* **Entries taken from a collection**
──────────────────────────────

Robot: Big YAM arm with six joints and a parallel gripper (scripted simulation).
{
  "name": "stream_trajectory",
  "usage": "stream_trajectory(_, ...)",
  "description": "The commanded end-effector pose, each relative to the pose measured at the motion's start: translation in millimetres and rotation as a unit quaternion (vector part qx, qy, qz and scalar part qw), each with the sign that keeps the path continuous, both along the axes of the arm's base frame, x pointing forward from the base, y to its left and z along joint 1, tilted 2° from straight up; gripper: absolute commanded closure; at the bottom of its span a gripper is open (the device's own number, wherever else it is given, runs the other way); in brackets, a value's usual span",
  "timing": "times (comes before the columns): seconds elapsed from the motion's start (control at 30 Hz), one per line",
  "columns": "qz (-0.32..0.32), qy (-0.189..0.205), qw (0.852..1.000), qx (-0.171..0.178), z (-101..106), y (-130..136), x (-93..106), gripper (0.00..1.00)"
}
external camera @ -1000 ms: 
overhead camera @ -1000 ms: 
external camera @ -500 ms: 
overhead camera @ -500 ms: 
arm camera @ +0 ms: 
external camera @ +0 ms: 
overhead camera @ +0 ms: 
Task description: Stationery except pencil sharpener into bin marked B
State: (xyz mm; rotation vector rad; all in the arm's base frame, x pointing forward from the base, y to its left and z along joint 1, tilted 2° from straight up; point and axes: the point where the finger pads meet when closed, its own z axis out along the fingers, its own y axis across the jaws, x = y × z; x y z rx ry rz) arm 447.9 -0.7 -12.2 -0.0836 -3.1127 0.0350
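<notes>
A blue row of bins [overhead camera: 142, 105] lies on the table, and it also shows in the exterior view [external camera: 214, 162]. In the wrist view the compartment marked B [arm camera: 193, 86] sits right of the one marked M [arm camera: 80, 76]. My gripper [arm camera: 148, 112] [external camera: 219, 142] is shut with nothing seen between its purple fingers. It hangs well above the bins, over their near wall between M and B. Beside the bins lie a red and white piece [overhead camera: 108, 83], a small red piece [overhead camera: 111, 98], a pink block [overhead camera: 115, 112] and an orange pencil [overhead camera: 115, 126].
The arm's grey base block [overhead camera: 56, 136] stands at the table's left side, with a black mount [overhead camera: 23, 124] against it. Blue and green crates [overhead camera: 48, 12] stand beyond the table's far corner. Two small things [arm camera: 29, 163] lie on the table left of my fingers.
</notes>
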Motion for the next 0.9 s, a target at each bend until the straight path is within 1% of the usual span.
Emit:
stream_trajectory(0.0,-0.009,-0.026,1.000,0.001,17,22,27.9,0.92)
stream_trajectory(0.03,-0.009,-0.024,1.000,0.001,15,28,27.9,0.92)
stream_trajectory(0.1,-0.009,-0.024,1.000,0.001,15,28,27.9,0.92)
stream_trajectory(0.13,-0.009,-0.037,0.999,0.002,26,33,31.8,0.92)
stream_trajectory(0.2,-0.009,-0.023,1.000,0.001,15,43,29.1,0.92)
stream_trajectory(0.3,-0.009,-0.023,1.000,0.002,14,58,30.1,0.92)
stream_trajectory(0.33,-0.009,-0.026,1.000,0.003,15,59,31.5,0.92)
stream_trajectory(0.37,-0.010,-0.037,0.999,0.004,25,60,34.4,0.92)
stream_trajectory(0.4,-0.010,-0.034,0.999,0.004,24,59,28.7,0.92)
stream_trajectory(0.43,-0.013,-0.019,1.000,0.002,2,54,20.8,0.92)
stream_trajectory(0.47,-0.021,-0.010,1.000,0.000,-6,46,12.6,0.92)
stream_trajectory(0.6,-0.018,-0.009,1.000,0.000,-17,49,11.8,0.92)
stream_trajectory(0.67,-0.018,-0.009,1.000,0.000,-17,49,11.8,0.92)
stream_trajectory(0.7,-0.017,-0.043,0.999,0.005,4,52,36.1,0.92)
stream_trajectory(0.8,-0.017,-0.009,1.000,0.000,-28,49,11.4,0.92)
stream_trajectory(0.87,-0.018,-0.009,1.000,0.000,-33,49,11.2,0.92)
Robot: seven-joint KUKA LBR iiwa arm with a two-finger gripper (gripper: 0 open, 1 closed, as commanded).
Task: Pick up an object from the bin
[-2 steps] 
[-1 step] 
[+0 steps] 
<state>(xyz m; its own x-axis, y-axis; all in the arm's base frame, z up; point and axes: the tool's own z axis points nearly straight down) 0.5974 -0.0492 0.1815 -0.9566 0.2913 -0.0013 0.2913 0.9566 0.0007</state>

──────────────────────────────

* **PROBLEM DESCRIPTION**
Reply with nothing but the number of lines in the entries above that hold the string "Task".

* **WRITTEN ANSWER**
2